Your objective:
Your job is to print the listing exactly.

+ + + + + + +

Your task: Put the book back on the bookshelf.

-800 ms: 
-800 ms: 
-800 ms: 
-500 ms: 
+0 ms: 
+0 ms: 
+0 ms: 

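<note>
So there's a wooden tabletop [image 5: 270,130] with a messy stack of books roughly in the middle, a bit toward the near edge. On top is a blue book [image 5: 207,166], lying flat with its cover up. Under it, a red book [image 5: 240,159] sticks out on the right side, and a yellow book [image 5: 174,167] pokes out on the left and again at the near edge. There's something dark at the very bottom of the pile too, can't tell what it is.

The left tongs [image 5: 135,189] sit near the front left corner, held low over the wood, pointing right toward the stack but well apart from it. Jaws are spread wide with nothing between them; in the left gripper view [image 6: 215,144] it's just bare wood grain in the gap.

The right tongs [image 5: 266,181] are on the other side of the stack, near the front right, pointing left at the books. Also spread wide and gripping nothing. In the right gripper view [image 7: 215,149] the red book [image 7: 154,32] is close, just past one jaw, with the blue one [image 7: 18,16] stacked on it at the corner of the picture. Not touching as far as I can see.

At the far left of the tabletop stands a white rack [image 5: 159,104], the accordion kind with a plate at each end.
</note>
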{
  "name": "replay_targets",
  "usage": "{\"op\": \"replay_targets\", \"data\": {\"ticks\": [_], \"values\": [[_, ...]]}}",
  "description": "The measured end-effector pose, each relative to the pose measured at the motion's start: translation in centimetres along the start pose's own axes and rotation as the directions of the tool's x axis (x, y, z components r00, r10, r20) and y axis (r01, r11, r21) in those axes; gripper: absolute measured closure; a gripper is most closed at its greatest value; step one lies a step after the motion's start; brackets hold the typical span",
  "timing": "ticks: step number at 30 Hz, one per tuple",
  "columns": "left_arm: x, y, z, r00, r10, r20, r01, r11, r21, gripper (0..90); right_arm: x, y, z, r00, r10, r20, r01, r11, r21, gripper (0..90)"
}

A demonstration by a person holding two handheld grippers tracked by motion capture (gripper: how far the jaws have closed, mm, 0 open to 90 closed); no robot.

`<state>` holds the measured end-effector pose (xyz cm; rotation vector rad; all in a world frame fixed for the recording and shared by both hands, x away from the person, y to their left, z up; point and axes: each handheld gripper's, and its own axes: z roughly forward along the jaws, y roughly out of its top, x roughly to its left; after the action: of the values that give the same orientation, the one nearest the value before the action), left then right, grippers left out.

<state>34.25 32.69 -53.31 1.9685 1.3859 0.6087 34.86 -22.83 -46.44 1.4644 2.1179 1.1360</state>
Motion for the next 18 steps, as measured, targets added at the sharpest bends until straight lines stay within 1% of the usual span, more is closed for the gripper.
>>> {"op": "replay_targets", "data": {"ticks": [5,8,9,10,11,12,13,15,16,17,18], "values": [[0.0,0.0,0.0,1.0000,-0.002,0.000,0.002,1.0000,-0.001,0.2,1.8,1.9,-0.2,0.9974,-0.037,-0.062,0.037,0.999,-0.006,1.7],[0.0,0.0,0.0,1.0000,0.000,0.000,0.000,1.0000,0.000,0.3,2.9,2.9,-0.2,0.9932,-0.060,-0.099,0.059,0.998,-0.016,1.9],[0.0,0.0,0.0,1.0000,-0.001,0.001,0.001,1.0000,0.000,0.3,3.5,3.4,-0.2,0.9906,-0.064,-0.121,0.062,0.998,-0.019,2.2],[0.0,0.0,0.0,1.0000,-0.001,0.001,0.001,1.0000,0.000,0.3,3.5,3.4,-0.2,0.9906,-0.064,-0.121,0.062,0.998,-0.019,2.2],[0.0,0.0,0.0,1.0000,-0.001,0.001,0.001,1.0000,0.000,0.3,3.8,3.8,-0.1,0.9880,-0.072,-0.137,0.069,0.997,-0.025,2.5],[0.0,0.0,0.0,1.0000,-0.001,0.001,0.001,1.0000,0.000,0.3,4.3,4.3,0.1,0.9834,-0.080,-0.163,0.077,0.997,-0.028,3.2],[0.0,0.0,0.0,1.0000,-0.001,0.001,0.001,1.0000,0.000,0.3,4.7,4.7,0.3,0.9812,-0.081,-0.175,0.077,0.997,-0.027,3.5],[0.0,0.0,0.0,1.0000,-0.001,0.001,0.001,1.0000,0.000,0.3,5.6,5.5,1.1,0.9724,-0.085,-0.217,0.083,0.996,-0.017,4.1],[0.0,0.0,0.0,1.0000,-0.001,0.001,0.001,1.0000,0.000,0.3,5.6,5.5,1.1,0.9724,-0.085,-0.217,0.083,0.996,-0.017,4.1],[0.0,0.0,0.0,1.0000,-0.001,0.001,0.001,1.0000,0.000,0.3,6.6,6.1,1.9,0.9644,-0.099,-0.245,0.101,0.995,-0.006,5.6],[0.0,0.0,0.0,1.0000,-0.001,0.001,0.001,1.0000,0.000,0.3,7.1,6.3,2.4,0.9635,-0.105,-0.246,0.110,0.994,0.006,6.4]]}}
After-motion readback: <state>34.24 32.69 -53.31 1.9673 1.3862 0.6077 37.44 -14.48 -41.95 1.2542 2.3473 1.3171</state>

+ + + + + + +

Task solution:
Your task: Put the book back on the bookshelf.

-800 ms: 
-800 ms: 
-800 ms: 
-500 ms: 
+0 ms: 
+0 ms: 
+0 ms: 

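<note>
So there's a wooden tabletop [image 5: 270,130] with a messy stack of books roughly in the middle, a bit toward the near edge. On top is a blue book [image 5: 207,166], lying flat with its cover up. Under it, a red book [image 5: 240,159] sticks out on the right side, and a yellow book [image 5: 174,167] pokes out on the left and again at the near edge. There's something dark at the very bottom of the pile too, can't tell what it is.

The left tongs [image 5: 135,189] sit near the front left corner, held low over the wood, pointing right toward the stack but well apart from it. Jaws are spread wide with nothing between them; in the left gripper view [image 6: 215,144] it's just bare wood grain in the gap.

The right tongs [image 5: 266,181] are on the other side of the stack, near the front right, pointing left at the books. Also spread wide and gripping nothing. In the right gripper view [image 7: 215,149] the red book [image 7: 154,32] is close, just past one jaw, with the blue one [image 7: 18,16] stacked on it at the corner of the picture. Not touching as far as I can see.

At the far left of the tabletop stands a white rack [image 5: 159,104], the accordion kind with a plate at each end.
</note>
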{
  "name": "replay_targets",
  "usage": "{\"op\": \"replay_targets\", \"data\": {\"ticks\": [_], \"values\": [[_, ...]]}}",
  "description": "The measured end-effector pose, each relative to the pose measured at the motion's start: translation in centimetres along the start pose's own axes and rotation as the directions of the tool's x axis (x, y, z components r00, r10, r20) and y axis (r01, r11, r21) in those axes; gripper: absolute measured closure; a gripper is most closed at its greatest value; step one lies a step after the motion's start; brackets hold the typical span",
  "timing": "ticks: step number at 30 Hz, one per tuple",
  "columns": "left_arm: x, y, z, r00, r10, r20, r01, r11, r21, gripper (0..90); right_arm: x, y, z, r00, r10, r20, r01, r11, r21, gripper (0..90)"
}

A demonstration by a person holding two handheld grippers tracked by motion capture (gripper: how far the jaws have closed, mm, 0 open to 90 closed); no robot.

`<state>` holds the measured end-effector pose (xyz cm; rotation vector rad; all in a world frame fixed for the recording and shared by both hands, x away from the person, y to their left, z up; point and axes: each handheld gripper's, and its own axes: z roughly forward along the jaws, y roughly out of its top, x roughly to its left; after the action: of the values that give the same orientation, the one nearest the value before the action), left then right, grippers left out.

<state>34.25 32.69 -53.31 1.9685 1.3859 0.6087 34.86 -22.83 -46.44 1.4644 2.1179 1.1360</state>
Motion for the next 18 steps, as measured, targets added at the sharpest bends until straight lines stay within 1% of the usual span, more is closed for the gripper.
>>> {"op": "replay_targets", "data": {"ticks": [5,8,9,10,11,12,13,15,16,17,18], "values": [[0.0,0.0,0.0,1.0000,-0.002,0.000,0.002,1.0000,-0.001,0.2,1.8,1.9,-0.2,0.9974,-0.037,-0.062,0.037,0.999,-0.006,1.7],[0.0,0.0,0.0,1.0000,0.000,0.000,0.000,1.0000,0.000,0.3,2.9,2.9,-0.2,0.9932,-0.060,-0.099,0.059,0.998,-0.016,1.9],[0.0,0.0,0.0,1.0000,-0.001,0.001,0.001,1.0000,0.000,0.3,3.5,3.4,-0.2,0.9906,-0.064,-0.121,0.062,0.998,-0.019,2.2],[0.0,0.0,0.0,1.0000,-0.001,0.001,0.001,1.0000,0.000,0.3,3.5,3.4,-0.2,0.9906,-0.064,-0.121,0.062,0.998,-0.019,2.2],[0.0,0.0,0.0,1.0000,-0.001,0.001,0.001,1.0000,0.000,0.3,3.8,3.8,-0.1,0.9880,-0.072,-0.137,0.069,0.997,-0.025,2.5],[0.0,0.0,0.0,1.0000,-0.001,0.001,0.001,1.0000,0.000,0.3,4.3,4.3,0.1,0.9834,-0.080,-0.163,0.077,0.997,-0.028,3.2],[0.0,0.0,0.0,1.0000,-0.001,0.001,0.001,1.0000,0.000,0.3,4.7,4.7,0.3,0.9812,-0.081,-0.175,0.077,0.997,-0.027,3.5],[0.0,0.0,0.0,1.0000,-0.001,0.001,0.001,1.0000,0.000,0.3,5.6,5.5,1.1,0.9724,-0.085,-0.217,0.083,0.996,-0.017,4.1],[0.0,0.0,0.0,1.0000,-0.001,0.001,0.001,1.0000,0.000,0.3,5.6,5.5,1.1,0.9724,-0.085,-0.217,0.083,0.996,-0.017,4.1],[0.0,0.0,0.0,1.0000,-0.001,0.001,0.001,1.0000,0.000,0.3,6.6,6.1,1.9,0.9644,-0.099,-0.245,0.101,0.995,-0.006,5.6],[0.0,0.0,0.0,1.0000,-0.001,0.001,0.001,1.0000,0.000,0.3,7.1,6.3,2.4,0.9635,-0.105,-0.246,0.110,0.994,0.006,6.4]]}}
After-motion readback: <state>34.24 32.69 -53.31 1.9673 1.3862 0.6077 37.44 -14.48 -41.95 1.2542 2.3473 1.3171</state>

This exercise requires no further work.